I’m not sure if you’re heard of man-splaining Audrey, it’s where a man over explains something to a woman because he thinks she’s a bit dense, I hope that makes it clear, if not get back to me and I can put together a couple of slides in a Powerpoint presentation. Anyway, I’m a retired widower here in Mallow and I joined a local choir for companionship and you never know, maybe even romance. I’ve fallen under the wing of The Sisters of Mercy, three Alpha females who seem to run the choir and I often go out for a brandy and Coke with them after choir practice on a Thursday night. They’re great fun the three of them, but anytime I try and share some nuggets on the history of Mallow, they’re shutting me down and calling me a man-splainer. They seem to think it’s some kind of magic word that can ward off all knowledge. How can I teach them otherwise? — Gerard, Mallow.

M y cousin is a relationship expert. I told her your story and she said, that’s unbelievable - I never knew Mallow ha d a history, I always thought it was just a failed sugar town with a race-course.

I started seeing this guy from Sligo last month, I slept with him on the first date because it’s always a good idea to get a feel for the goods, says you. We were very straight forward that first night, five minutes of touchy-feely and then down to the main event. I’d give it a 6 out of 10, not bad for the first time out. But we haven’t moved on a bit. I wouldn’t mind a bit of filthy WhatsApp, but he’s terrified we’ll get caught. It’s all very vanilla really when I wouldn’t mine a bit of chilli oil poured over my love-making. (Literally.) How can I broach the subject with him? —  Evelyn, Bandon.

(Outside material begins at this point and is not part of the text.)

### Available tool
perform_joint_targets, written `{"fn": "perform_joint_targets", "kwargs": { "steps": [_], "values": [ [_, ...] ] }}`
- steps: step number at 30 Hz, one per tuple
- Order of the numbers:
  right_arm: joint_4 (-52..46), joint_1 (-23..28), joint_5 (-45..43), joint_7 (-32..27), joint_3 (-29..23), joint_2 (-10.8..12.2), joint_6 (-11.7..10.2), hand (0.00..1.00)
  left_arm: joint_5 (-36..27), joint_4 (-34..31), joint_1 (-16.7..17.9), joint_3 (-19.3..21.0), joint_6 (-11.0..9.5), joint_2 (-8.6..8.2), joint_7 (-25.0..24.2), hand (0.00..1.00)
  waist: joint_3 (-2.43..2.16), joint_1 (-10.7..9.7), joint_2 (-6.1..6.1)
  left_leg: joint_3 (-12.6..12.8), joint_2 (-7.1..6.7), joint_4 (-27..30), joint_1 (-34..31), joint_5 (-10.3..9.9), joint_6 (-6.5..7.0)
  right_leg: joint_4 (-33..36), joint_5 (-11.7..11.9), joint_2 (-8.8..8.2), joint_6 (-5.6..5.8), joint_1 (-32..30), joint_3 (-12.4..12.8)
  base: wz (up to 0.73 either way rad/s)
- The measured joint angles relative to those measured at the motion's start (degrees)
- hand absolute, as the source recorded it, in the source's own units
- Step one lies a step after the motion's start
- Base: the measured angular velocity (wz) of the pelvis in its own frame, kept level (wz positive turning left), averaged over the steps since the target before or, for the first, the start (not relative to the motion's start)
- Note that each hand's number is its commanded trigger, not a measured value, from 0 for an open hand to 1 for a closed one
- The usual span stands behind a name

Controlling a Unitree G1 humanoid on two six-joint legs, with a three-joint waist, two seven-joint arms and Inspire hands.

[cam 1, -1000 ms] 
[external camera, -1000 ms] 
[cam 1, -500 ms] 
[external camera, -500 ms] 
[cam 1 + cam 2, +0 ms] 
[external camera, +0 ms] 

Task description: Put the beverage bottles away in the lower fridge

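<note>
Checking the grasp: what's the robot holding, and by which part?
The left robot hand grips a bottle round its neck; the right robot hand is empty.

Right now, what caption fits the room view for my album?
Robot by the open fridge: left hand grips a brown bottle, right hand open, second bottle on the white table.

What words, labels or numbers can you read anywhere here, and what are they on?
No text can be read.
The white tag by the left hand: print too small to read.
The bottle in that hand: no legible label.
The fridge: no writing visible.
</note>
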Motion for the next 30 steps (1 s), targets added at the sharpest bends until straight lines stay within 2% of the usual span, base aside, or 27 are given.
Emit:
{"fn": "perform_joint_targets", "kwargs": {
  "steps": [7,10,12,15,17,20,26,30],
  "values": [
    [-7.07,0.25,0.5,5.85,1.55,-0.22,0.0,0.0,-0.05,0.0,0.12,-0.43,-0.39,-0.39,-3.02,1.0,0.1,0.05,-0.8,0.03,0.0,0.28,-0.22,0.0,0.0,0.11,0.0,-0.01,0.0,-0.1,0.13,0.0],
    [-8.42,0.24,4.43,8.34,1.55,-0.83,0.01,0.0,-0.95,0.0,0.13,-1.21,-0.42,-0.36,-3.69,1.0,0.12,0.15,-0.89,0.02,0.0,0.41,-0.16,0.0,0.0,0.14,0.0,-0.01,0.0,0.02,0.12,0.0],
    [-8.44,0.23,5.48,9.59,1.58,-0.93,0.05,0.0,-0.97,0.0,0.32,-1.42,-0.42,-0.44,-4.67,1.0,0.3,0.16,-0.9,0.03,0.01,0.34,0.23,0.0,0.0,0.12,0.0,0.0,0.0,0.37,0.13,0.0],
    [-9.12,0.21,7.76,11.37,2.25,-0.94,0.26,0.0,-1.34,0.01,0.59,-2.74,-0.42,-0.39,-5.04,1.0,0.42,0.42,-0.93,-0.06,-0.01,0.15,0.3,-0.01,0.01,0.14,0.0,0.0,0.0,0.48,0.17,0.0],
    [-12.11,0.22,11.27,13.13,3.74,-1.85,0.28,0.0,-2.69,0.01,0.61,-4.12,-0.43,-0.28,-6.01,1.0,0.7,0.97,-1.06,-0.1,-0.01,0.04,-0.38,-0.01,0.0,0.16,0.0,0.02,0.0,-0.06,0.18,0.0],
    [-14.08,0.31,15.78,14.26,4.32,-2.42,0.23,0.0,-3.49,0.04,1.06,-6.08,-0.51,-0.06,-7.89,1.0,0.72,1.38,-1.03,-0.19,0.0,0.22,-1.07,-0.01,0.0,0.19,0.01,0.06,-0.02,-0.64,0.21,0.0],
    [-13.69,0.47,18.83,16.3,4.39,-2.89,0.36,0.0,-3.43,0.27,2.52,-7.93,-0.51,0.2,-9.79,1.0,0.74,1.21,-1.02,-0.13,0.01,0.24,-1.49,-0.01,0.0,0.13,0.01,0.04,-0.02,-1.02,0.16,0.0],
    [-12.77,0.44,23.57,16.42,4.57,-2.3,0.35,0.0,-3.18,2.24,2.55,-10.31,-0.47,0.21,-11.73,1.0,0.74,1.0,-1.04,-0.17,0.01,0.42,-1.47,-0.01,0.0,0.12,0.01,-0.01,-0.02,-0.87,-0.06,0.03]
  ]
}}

I love a bit of chilli oil myself. On my food. (What are you thinking?) Anyway, here’s what you do with Mr Straight Sex Nothing Fancy. Send him a message, saying you need him to call over immediately, because you’ve been a very, very naughty girl. When he gets there, tell him that you need to be punished. He’ll say, for what? You say, for dating someone from a dump like Sligo. (Seriously, what are you thinking?)